Toxic cultures plague the academy


Yes. We are talking to, and maybe about, you. Image credit: Pexels on Pixabay.

“What would happen, for instance, if the university were to let go of the notion of prestige and of the competition that creates it in order to better align its personnel and other processes with its deepest values? Could those institutions begin, individually and collectively, by rejecting the absurdly metrics-focused line they’ve been cudgeled into by the accrediting bodies that oversee them?” (Fitzpatrick 2019).

PLEASE NOTE: This is a draft of a bit of the Open Scientist Handbook. There are references/links to other parts of this work-in-progress that do not link here in this blog. Sorry. But you can also see what the Handbook will be offering soon.

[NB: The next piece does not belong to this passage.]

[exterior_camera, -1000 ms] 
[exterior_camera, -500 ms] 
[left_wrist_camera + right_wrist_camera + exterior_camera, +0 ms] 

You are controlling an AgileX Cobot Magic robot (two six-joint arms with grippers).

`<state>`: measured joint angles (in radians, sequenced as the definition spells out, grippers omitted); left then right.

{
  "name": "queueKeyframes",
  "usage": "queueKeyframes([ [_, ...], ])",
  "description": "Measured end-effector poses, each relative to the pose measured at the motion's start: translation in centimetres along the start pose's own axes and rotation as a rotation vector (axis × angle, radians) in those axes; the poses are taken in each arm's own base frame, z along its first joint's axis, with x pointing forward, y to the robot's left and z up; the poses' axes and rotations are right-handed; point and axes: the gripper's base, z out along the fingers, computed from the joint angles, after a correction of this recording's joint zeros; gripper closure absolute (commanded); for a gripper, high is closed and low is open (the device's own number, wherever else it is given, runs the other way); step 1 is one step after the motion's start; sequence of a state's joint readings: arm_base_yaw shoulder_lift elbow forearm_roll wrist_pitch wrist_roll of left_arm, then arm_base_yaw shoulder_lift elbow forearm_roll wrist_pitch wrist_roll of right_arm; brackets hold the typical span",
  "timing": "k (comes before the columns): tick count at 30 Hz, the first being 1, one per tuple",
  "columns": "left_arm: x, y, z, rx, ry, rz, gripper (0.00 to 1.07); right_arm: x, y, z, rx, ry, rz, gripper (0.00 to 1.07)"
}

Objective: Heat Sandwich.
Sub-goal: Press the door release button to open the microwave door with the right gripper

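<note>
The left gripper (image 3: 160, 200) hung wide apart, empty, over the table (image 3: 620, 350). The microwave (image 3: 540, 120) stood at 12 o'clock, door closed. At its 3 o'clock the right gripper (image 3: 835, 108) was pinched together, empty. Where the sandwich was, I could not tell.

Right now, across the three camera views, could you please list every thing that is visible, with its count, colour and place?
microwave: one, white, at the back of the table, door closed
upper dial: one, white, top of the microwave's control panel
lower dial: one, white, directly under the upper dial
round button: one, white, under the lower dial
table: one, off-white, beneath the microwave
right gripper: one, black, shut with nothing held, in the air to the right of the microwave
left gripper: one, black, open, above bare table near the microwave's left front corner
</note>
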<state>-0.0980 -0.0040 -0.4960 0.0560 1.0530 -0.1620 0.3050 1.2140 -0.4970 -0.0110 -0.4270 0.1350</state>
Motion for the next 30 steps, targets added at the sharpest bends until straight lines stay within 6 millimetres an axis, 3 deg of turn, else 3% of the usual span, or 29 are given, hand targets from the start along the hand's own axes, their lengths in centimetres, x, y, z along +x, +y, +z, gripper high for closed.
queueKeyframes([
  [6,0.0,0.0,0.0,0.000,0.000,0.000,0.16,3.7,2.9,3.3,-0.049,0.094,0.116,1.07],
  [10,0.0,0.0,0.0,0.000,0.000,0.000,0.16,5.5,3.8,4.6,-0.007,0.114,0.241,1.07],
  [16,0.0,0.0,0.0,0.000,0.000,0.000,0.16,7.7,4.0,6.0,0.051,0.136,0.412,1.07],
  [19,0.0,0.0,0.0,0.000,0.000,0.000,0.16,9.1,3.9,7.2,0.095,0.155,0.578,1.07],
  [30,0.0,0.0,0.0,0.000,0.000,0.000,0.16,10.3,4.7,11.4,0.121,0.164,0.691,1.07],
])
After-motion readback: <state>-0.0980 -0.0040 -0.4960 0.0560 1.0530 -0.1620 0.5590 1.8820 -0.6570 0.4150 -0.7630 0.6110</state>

Right now, the academy finds itself in the state where failed academy institutions need to move beyond wondering how it all went so wrong, and start answering questions about their toxic cultures:

· How did university teaching become a miasma of grossly underpaid adjuncts, soft-money science staff, and administrative bloat?

· Why does doing research mean spending four months of every year writing grant proposals for programs that have an 18% success rate?

· How come hyper-competition is allowed to dominate what should, instead, be a hyper-cooperative endeavor? It’s science, not boxing.

· When did higher education become a ponzi scheme for the financial sector: where government spending over the next decade will be dwarfed by the trillions in additional student debt owed to big banks (This is a USA-centric condition)? Students should not have to become servants indentured to the financial sector of the global economy just to finish their education.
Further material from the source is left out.